A. F.: We fully process the product from all the ingredients we receive. Despite having sophisticated fillings, we do not make gourmet pizzas that require complicated processing. For us it is important to achieve a balance between original fillings and processes that allow managing the pace of a takeaway pizzeria: very high turnover in very short times. Last year we made a big investment: ovens, blast chillers and vacuum chamber machines. We throw away almost nothing of our product, everything is processed and then chilled. Chilling is the future; it is a great help in reducing the waste of perishable raw materials. We also opted to organize the entire production in a single laboratory to reduce costs: it is worth having just one machine, even if larger, instead of three small ones. Thus, so even for the staff: having just one person in charge of production instead of three means a significant reduction in costs. Not to mention that the centralized laboratory allows us to have the same product for all pizzerias. We produce everything there, then we distribute to the outlets.
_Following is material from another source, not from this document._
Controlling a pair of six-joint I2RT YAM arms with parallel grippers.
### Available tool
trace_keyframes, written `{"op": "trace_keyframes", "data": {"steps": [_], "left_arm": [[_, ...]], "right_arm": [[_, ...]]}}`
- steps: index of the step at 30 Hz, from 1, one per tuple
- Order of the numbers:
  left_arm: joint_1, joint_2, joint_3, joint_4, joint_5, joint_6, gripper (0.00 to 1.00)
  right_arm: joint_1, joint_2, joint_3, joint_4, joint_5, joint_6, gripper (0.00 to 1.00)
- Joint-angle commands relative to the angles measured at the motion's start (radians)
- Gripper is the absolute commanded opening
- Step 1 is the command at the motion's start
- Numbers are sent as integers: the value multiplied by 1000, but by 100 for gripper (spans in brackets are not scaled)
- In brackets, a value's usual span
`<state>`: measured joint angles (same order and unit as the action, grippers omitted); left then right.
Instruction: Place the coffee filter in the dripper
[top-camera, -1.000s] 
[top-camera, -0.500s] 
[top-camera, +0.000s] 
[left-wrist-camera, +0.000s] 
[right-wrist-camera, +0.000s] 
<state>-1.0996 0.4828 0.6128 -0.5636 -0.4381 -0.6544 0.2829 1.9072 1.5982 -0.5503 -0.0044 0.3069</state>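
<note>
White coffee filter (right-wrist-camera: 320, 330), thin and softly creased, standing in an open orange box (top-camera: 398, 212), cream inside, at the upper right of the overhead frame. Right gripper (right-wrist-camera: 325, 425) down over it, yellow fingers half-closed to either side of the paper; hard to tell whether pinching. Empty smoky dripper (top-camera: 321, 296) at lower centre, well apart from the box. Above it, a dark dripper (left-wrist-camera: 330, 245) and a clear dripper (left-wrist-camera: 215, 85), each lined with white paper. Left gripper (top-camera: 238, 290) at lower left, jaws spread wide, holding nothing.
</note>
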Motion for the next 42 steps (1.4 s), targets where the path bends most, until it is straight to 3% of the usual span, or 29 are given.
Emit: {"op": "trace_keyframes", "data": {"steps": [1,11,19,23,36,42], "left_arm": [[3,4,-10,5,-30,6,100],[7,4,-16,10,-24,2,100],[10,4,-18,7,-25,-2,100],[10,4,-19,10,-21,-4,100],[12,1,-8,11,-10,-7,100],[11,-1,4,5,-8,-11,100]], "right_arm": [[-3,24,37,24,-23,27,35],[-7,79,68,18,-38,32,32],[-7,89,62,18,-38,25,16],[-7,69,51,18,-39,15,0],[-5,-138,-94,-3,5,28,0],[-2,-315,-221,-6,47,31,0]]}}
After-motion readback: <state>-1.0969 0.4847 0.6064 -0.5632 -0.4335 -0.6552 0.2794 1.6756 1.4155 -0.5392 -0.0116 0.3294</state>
Will you keep the takeaway pizza format?
A. F.: Many people ask me. Last year I got close to it, but then I invested in delivery. I am not against pizzerias with seating, but I know that the trend for the next ten years will be the takeaway, also because it allows for less costs. It follows that the customer pays a little less for the pizza in proportion. My initial strength was delivery and I decided to focus on this format, since I can use my experience as a competitive advantage to be at the forefront. The delivery sector is constantly increasing, that can be seen from the proliferation of dedicated platforms and applications.
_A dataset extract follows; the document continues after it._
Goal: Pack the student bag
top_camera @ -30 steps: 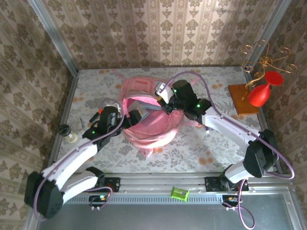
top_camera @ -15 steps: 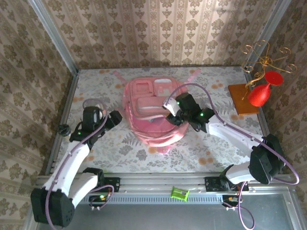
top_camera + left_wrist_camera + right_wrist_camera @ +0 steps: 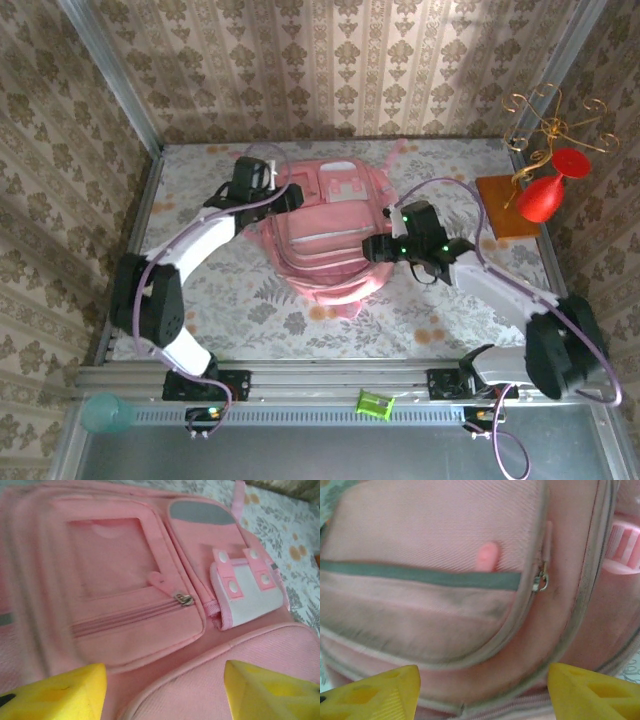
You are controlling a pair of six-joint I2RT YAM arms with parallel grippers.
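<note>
Top external view has the student bag [image 3: 325,235] lying flat in the middle of the bench [image 3: 200,300], front pockets facing up, its rounded end pointing toward 6 o'clock and its pocketed end toward 12. The left arm reaches across to the bag's 11 o'clock corner, and its jaws sit just over the pink fabric there. The right arm comes in from 4 o'clock, with its jaws at the bag's 3 o'clock edge. From the left wrist, the two yellow fingertips [image 3: 55,695] stand wide apart with nothing between them, so these jaws are released; beyond them lie a windowed pocket with a metal zip pull [image 3: 185,599] and, toward 2 o'clock, a small white pouch [image 3: 247,592] with pink snap tabs. From the right wrist, the yellow fingertips [image 3: 370,692] are likewise spread and empty, released, over a curved pocket crossed by a grey zip line [image 3: 420,574] that ends at a zip pull [image 3: 540,582]. At the bench's 2 o'clock corner a red vase [image 3: 545,195] stands on a wooden block [image 3: 500,205], beside a gold wire stand [image 3: 555,120].
</note>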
A. F.: I prefer doughs done using the direct method and many times at room temperature. I work with the change of time, playing with yeasts. I do not use starters for take-away activities because they would become unmanageable, I use them for fairs, events, etc. I have three types of dough: classic, Neapolitan, wholewheat. I change the price list every six months and add a new dough. They are direct doughs with 24/48 hours of leavening, with very low amounts of yeast. There are processes in which I use the indirect method, for example that for the Neapolitan pizza. The classic pizza, which is the one I produce the most, has a direct method. For events or on commission I also make pan pizza, on-peel pizza… and there I give free rein to my expression. Many times, when I am stressed, I let off steam by going to my lab to do something new. The combinations come from trips I have made, from the restaurants where I ate, looking at blogs, recipes, new products seen at fairs, seasonality, local ingredients. In addition, there is always a particular inspiration, the desire to bring new things and anticipate trends. The Verona project mainly involves the use of local ingredients, such as mozzarella from the milk from Lessinia mountain pastures.
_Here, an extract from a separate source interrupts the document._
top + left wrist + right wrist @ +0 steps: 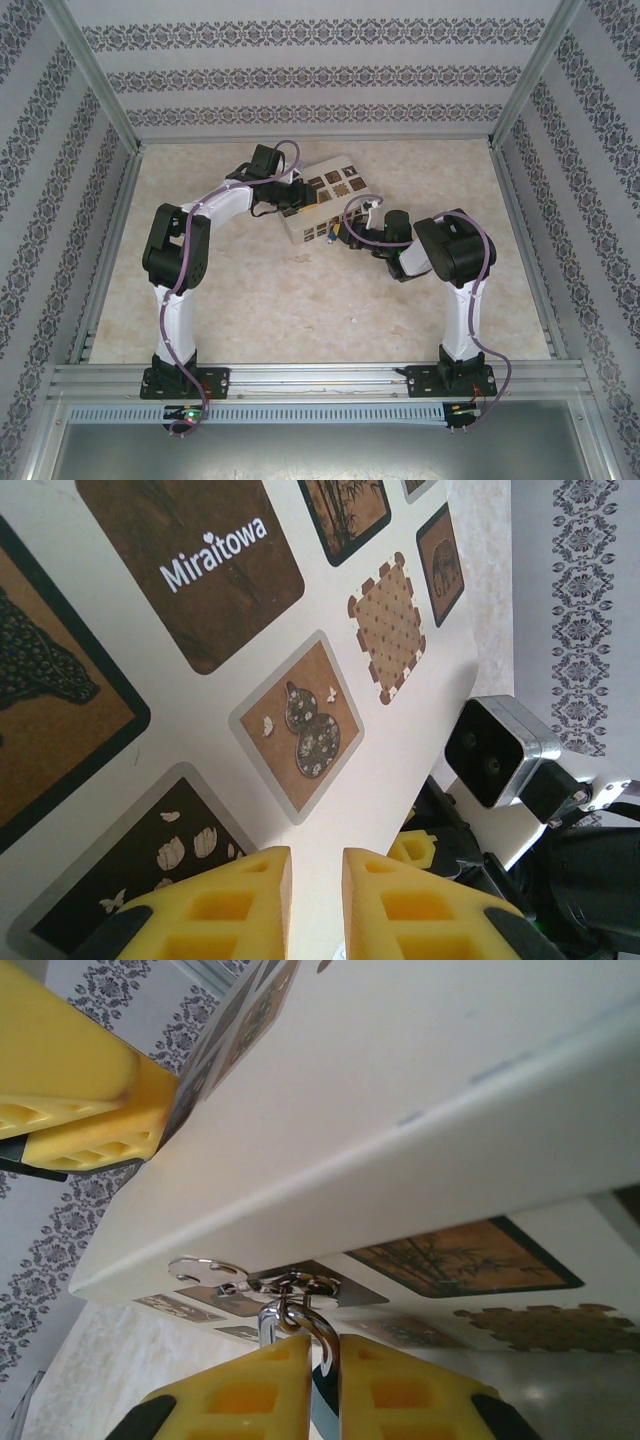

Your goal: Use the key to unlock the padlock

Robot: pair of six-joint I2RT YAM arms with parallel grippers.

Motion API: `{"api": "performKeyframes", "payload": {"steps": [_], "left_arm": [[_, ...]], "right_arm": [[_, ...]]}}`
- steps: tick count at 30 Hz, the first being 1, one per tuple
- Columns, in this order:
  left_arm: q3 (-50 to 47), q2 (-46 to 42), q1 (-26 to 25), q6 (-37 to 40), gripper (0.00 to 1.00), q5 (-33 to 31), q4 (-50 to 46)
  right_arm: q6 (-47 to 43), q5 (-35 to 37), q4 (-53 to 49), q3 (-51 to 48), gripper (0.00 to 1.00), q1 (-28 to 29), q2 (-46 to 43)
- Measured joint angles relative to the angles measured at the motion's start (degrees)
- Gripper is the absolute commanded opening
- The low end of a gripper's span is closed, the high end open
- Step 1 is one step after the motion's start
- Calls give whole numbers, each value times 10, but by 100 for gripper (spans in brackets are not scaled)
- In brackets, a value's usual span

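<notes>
Your right gripper (322,1348) is clamped on the padlock (272,1325), its blue body mostly hidden between the fingers. You cannot tell whether the left gripper (316,862) holds anything.

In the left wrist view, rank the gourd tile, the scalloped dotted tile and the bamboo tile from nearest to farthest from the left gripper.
1. The gourd tile, just ahead of the left gripper.
2. The scalloped dotted tile, beyond it, slightly right.
3. The bamboo tile, at the top edge, farthest.
</notes>
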Motion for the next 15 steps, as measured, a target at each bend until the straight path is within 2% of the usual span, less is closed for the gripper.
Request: {"api": "performKeyframes", "payload": {"steps": [4,8,15], "left_arm": [[-2,0,0,0,20,0,4],[-3,0,0,0,20,0,8],[-8,-1,0,0,20,0,16]], "right_arm": [[1,9,-5,3,9,3,0],[8,10,-9,5,1,3,0],[25,31,-1,0,0,9,0]]}}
Local ingredients and technologies inspired by the USA; it seems a winning combination!
A. F.: In fact, America was sort of a milestone for me: when I returned from my trip, I told myself that I absolutely had to bring myself up to date and started working on an app that was ahead of its time. Despite being from the country my pizzerias have innovative elements. The three Facci la Pizza takeaways are destined for the provinces, while the Facci Pizza Delivery, the Verona one, is destined to take root in the big cities and is a format that I would also like to take abroad. The Verona project has a very futuristic footprint with an almost completely automated line. For example, the Synthesis tunnel oven will guarantee a constant production line, while at the front desk level we will have order totems. You can order from the totem or via our app that allows automated ordering, automated delivery and online payment. We have designed this application as a tool to make life easier for customers and point of sale managers, we are very proud of it. Obviously, it is essential to never stop researching and being open to change. A pizza maker once told me “you must get used to not getting used”. It is a philosophy that proved to be successful for my team and me.